[Dataset entries]
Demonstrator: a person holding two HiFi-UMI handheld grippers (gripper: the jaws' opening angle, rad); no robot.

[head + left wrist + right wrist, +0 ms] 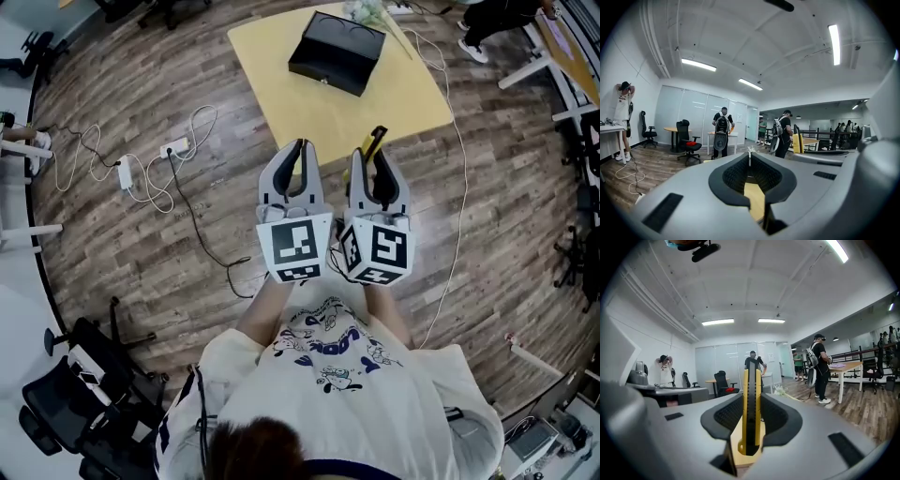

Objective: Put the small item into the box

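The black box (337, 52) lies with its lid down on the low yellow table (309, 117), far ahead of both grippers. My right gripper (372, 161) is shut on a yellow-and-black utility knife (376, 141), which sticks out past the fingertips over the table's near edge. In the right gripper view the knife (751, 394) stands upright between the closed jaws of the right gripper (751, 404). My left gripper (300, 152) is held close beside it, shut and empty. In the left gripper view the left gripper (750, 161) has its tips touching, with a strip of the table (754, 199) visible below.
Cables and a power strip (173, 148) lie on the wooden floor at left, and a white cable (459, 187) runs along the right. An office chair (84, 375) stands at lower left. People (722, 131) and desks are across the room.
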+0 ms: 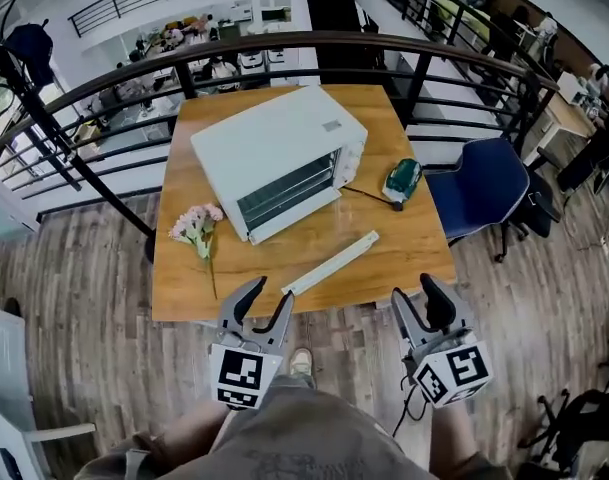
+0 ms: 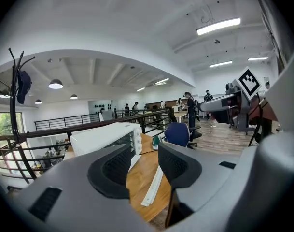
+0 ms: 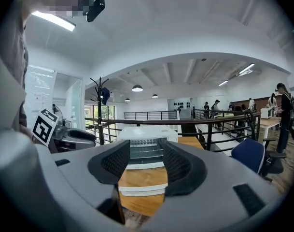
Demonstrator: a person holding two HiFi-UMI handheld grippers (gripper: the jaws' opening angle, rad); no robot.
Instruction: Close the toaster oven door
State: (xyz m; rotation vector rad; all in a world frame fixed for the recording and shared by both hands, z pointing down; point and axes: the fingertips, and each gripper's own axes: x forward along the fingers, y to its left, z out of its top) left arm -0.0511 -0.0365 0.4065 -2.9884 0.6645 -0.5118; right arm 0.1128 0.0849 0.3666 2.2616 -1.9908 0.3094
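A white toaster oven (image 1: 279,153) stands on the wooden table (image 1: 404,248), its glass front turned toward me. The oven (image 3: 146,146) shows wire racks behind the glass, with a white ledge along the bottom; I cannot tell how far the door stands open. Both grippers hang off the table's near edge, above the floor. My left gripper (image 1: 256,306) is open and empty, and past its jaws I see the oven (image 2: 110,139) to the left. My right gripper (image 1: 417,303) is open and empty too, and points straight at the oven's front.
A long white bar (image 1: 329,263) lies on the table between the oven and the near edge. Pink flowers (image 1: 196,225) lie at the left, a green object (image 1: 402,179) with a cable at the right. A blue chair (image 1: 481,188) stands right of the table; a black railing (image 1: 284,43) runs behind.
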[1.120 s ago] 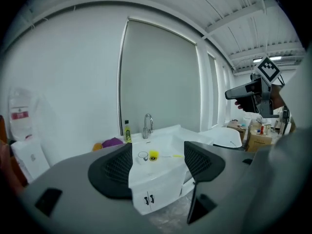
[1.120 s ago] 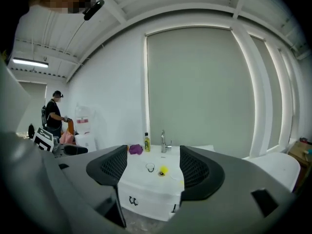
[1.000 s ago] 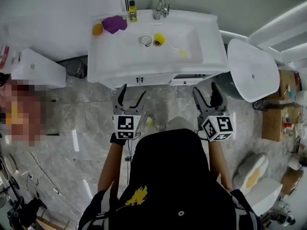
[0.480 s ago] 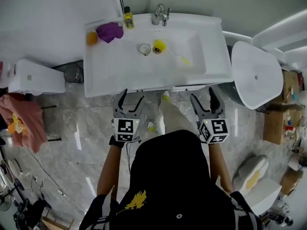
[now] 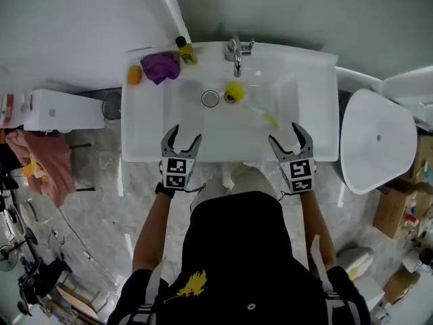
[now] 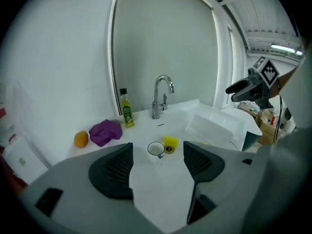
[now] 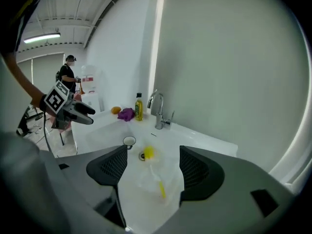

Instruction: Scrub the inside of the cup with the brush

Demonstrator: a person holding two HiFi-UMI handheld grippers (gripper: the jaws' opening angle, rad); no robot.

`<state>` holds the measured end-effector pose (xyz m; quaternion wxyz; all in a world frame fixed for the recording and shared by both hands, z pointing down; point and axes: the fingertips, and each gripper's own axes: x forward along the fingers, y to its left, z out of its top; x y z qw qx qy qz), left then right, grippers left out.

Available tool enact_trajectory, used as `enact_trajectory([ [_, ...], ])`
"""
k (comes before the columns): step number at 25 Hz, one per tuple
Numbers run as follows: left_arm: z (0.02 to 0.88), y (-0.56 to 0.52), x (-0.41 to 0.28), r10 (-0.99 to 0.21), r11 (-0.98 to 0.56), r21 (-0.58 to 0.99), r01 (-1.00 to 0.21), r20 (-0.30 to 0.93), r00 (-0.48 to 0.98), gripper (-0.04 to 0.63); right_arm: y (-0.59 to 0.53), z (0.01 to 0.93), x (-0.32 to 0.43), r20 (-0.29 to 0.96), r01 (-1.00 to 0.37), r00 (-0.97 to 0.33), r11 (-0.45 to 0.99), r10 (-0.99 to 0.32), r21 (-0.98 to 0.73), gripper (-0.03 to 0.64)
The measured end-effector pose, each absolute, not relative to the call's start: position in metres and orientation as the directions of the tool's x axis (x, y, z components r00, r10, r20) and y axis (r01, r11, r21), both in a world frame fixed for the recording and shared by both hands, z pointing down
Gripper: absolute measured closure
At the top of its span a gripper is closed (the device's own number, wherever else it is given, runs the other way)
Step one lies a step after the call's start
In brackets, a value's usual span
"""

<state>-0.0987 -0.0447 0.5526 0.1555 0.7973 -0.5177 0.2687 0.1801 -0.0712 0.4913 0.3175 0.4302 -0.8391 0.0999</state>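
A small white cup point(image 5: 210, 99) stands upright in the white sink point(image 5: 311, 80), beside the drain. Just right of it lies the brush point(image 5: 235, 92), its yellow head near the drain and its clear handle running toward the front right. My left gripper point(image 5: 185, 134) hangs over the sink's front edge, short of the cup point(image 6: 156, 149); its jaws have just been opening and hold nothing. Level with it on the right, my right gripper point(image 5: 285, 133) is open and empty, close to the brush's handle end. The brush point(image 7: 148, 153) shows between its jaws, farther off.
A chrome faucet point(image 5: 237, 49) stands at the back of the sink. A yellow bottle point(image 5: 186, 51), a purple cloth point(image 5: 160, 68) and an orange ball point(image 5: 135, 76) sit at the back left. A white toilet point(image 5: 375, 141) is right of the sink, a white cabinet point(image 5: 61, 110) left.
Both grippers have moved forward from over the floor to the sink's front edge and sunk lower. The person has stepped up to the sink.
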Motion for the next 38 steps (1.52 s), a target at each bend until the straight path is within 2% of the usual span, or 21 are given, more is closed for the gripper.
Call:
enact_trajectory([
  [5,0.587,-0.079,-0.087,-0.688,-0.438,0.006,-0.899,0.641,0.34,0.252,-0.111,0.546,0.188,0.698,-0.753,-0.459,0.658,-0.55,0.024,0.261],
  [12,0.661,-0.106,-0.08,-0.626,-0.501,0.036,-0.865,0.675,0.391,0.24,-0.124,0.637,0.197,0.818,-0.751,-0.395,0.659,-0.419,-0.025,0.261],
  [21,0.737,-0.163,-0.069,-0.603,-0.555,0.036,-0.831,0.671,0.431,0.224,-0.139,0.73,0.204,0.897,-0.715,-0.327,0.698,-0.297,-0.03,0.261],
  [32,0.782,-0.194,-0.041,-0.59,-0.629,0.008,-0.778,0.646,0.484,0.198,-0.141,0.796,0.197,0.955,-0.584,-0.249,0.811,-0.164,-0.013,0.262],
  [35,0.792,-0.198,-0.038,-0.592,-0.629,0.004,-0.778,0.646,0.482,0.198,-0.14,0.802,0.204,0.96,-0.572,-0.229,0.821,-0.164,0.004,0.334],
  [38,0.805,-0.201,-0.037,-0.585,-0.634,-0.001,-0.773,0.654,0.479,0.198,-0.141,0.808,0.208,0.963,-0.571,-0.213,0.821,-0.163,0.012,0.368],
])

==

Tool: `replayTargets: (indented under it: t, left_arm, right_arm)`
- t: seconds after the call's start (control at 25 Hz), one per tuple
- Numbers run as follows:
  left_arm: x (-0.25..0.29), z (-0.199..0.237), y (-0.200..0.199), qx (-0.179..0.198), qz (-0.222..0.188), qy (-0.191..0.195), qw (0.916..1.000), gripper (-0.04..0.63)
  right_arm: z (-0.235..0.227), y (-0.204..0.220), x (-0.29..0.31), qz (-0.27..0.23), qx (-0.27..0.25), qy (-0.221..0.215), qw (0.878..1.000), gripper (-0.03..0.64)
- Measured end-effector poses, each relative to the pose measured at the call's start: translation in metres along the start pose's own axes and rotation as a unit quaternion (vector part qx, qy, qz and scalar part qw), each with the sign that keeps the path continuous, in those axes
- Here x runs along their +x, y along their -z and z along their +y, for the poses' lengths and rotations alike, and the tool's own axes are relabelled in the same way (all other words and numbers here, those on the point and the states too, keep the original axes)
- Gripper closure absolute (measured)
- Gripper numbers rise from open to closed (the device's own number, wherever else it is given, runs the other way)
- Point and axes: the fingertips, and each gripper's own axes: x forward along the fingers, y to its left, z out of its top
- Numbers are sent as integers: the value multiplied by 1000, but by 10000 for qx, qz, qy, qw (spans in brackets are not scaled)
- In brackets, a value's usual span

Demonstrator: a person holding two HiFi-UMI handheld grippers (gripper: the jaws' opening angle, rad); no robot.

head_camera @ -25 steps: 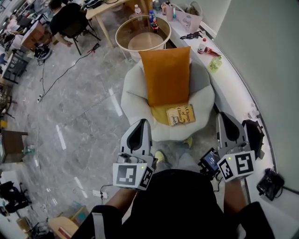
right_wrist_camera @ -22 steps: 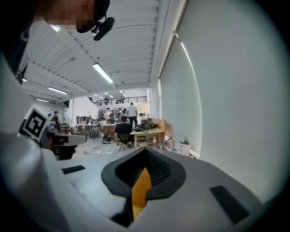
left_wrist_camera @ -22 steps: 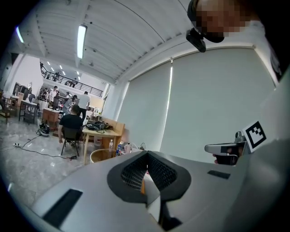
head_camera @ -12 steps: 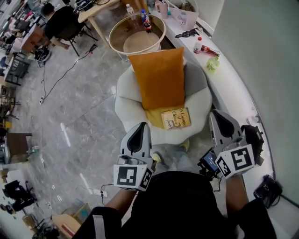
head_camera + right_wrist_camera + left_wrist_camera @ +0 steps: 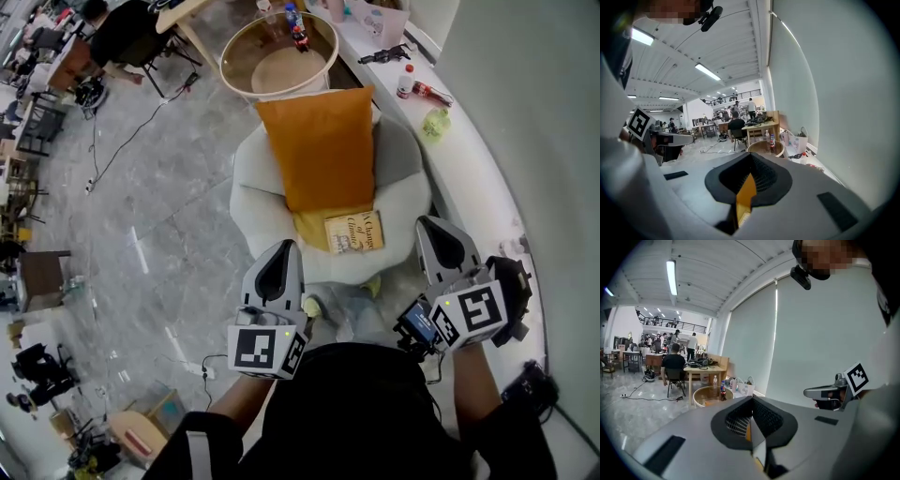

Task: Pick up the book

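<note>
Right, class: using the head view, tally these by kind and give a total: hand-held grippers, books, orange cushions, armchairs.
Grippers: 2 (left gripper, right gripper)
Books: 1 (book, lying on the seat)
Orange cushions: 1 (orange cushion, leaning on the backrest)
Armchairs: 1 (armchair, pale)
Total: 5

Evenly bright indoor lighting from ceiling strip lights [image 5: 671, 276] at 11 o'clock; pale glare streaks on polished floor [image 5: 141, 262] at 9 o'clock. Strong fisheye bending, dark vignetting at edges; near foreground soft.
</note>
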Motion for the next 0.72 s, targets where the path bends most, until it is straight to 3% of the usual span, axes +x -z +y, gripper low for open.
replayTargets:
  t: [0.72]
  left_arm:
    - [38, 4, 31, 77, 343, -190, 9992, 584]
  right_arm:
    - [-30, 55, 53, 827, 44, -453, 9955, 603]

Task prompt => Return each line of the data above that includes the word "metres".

Answer to this problem =>
The measured end-effector pose, each absolute, not relative to the call's start: position in metres and orientation as the directions of the tool's x axis (x, y, z components r00, r10, r20) and y axis (r01, r11, r21), both in a world frame fixed for the recording and shared by both hands, z pointing down
- Measured end-effector poses, each relative to the pose measured at the call's start: translation in metres along the start pose's own axes and rotation as a unit quaternion (vector part qx, qy, qz and scalar part qw), each with the sign that keeps the path continuous, in those axes

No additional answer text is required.